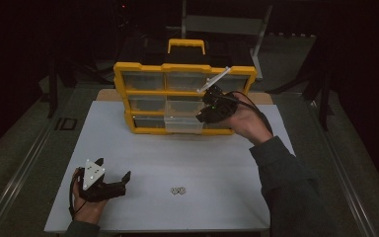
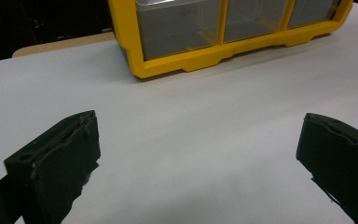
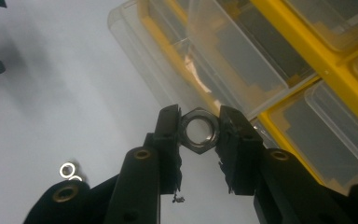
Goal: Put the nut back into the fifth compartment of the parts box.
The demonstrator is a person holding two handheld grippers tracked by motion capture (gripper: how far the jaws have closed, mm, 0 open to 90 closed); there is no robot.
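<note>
From above, the right gripper (image 1: 201, 116) hovers at the front of the yellow drawer box (image 1: 121, 94); the left gripper (image 1: 121, 182) rests well short of it. The left gripper view shows its jaws spread wide, empty. The right gripper view shows a nut (image 3: 198, 130) pinched above the pulled-out drawer (image 3: 177, 60).

I see two small metal washers (image 1: 178, 190) lying side by side, touching, on the white counter (image 1: 143, 163) near its front edge. Behind the counter, a grey chair-like frame (image 1: 222, 22) stands in the dark, beyond a wooden board's edge (image 2: 60, 44).
</note>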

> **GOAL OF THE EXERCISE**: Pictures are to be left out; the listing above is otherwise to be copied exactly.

> **OUTPUT OF THE TASK**:
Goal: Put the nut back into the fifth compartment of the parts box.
The demonstrator is a person holding two handheld grippers tracked by motion capture (gripper: how far the jaws have closed, mm, 0 open to 90 closed); there is no robot.
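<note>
From above, the right gripper (image 1: 201, 116) hovers at the front of the yellow drawer box (image 1: 121, 94); the left gripper (image 1: 121, 182) rests well short of it. The left gripper view shows its jaws spread wide, empty. The right gripper view shows a nut (image 3: 198, 130) pinched above the pulled-out drawer (image 3: 177, 60).

I see two small metal washers (image 1: 178, 190) lying side by side, touching, on the white counter (image 1: 143, 163) near its front edge. Behind the counter, a grey chair-like frame (image 1: 222, 22) stands in the dark, beyond a wooden board's edge (image 2: 60, 44).
</note>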

The output as shown is complete.